Friday, June 17, 2011

For Investors, More Important Than English

I’m often told by visitors to the site that this content is rather advanced for the investing beginner. As such, a question I often receive is “Where do I start?” or “How do I become proficient enough to understand what makes for a good investment?” The answer is to learn and understand accounting.

Accounting is a language on its own. It’s not intuitive (at least, it wasn’t for me), but once mastered it is a very powerful tool for understanding a company’s past and present; it can even give the investor glimpses into a company’s future.

Every quarter, management will host conference calls and issue a release which describes the company’s progress. Often, the statements managements make through these media give a very rosy view of management’s progress. But investors who do not understand accounting have nothing else to go on. Meanwhile, an understanding of accounting can actually tell an investor much more about a company’s performance and prospects, both positive and negative.

Short of taking an accounting course, the best place for investors to start is probably a beginner's accounting textbook. Such a publication would cover the necessary elements, giving those with a value investor’s temperament the quantitative understanding necessary to be successful.


gullchasedship said...

Thanks for the tip - it's a fair bit cheaper on - but still close to $200. Any suggestions on where to start for less than $100?

Anonymous said...


Would a book on how to read financial statements suffice?

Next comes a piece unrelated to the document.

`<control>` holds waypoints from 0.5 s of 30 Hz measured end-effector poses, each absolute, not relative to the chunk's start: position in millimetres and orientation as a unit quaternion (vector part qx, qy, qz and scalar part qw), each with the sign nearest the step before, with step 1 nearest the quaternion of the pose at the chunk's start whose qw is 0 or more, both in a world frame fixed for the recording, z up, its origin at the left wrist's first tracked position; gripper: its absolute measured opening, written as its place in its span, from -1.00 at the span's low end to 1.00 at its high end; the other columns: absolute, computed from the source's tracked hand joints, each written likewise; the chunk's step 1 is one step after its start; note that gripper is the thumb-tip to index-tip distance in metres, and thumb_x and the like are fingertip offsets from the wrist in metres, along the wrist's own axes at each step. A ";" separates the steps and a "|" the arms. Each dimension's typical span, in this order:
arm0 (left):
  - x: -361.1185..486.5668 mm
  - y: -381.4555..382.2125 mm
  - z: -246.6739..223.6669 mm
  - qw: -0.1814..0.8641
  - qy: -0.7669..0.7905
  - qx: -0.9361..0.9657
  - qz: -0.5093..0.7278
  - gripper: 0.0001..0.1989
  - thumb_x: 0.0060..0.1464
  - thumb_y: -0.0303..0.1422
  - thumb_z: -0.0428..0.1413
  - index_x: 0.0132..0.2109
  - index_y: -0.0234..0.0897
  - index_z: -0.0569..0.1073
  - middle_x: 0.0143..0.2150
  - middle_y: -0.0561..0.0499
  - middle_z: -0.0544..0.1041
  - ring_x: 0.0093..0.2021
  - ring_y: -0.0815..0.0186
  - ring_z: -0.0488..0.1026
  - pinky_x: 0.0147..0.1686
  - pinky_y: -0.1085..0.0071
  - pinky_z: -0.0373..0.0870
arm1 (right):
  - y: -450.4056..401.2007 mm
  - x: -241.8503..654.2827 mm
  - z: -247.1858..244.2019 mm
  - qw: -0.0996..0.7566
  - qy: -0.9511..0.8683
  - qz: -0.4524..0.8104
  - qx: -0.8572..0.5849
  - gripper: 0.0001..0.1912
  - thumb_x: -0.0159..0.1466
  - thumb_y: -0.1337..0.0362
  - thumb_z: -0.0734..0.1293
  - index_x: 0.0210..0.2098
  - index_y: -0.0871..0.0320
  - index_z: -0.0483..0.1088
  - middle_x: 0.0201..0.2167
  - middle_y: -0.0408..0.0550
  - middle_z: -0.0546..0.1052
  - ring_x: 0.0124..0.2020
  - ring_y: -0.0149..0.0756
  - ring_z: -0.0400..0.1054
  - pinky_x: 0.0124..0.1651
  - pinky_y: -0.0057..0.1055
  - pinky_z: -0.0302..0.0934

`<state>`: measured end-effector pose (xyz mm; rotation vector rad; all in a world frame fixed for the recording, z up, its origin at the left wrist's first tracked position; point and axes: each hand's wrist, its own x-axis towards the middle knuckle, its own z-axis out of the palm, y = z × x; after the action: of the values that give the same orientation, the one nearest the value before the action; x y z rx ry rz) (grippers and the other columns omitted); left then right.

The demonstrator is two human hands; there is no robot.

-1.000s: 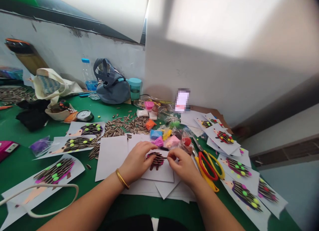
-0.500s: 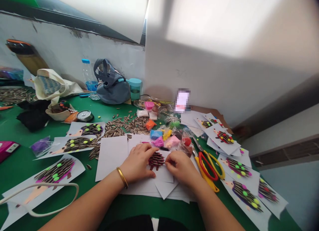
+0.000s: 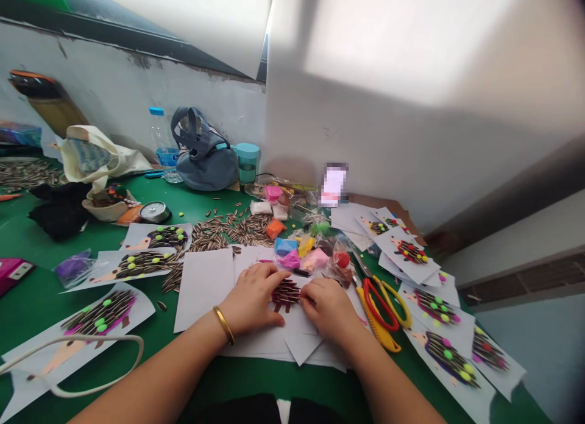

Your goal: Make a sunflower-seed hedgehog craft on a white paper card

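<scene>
A hedgehog picture (image 3: 286,292) with sunflower-seed spines and small brown feet lies on white paper in front of me. My left hand (image 3: 256,295), with a gold bangle at the wrist, rests on the paper at the picture's left side, thumb and fingers spread around it. At the right edge of the seeds is my right hand (image 3: 328,305), its fingers curled into a pinch. Whatever sits between those fingertips is hidden. Loose white sheets (image 3: 304,349) lie beneath both hands.
A heap of sunflower seeds (image 3: 228,229) and bagged coloured clay (image 3: 287,247) lie beyond my hands. Red-handled scissors (image 3: 381,305) and a yellow cutter (image 3: 378,326) are on the right. Hedgehog pictures (image 3: 450,360) line both sides; a white cable (image 3: 137,357) crosses the left ones.
My right hand has shifted slightly left, closer to the hedgehog's right edge, and its fingers are curled in more. The left hand stays put.
</scene>
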<state>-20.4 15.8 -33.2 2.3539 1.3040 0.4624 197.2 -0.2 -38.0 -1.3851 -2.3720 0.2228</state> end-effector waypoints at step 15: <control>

Love your blog. I look forward to it every day.


Anonymous said...

for anyone serious about investing, the CFA course level 1 will put you about on par with most professionals with <5 years experience, so similar proficiency to your average sell side or wall street analyst. highly recommended

Saj Karsan said...

hi guys, i have no specific recommendations, but yeah i'm sure a lot of different books would work

Anonymous said...

I stumbled upon your site after finishing Accounting 2. The book we used for Accounting 1 & 2 was "Fundamental Accounting Principles." It might be difficult to take on by yourself with no teacher. But for the ambitious autodidactic this book will leave you with a solid foundation. I tried to read short cut books like "Financial Statements." Which I found very difficult, it reads worse than cliff notes.

Great site, it has become one of my favorite blogs. Keep up the good work.

Alistair said...

You can take an online accounting class for free from

There are a number of other classes that are related. Free is not a bad deal.